Files
vGROUT_pub/docs/research_notes.md
2026-06-27 17:44:25 +08:00

70 lines
2.7 KiB
Markdown

# Research Notes
This repository accompanies a LessWrong write-up about using steering-vector
style directions for gradient routing. The write-up URL will be added once the
post is published.
## Summary
Can steering vectors drive gradient routing? A simplified toy setting gives a
positive signal. In the more realistic reward-hacking setting tested here, the
answer is not reliably: the vectors tested here were not precise enough
classifiers of hacky versus clean solutions.

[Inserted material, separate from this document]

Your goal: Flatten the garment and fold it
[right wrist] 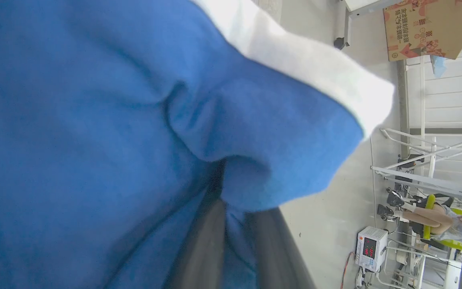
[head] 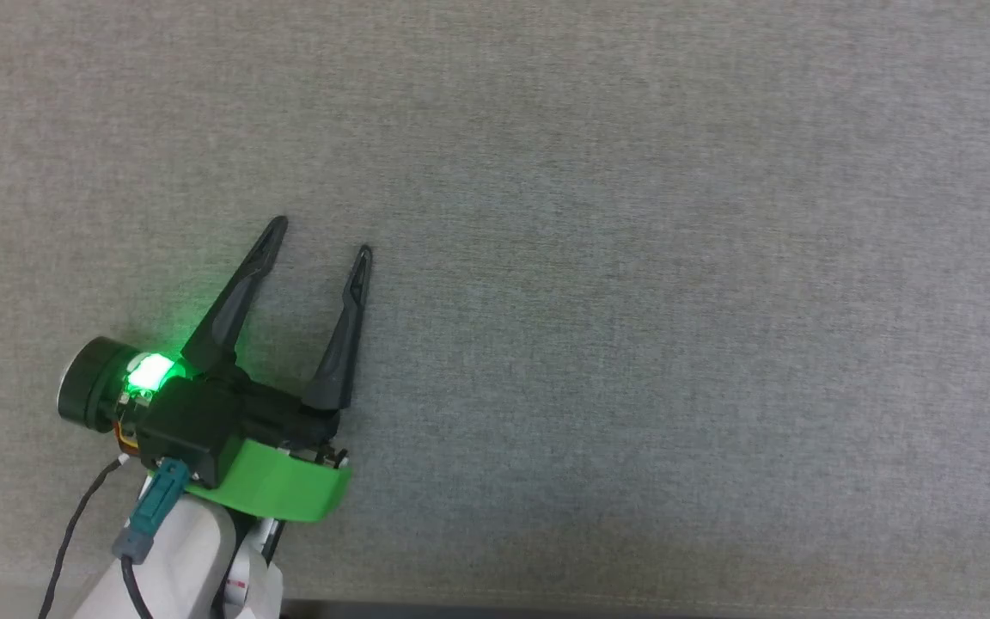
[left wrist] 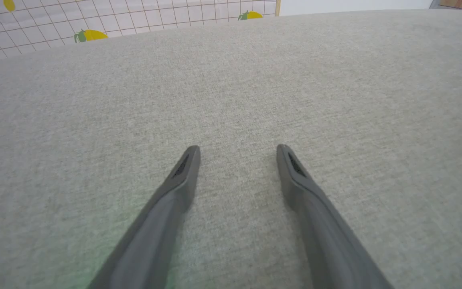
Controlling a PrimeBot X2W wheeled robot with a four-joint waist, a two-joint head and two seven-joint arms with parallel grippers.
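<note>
1. The left claw [head: 321,236] is hovering low over the grey worktop [head: 632,258], fingers released and spread wide, gripping nothing. Bare cloth is lying ahead of it and to either side.
2. The right claw [right wrist: 237,218] is clenching on the garment [right wrist: 94,120]. Blue fabric is bunching between its two dark fingers and billowing out past their tips, with the white trim [right wrist: 295,52] running along the far edge beyond them.
3. Past that fabric the right claw is looking at metal racks [right wrist: 427,176] rather than worktop, so I'm reading the garment as dangling from the claw, not lying down.
4. Step in hand, by my reckoning: carrying the garment in to be laid down. Flattening isn't started yet.
5. The next move is calling for a lowering of the fabric in front of the left claw, which is waiting open to take a second edge so the pair can draw it flat.
</note>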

The more promising result is signed-CorDA initialization. Instead of using a
vector as a live router, signed-CorDA initializes two adapter halves so hacky
and clean gradients are biased toward different blocks. In the current runs,
the strongest 4B result reduced held-out hack rate from 0.759 as-trained to
0.218 after deployment ablation, while solve rate moved from 0.161 to 0.149.
That is mechanism evidence but not a deployable operating point.
## Main claim
The label-free routing gate is a negative result on current evidence. The
strongest offline checks did not show that authored activation directions beat
Haar-random directions as high-precision routing classifiers.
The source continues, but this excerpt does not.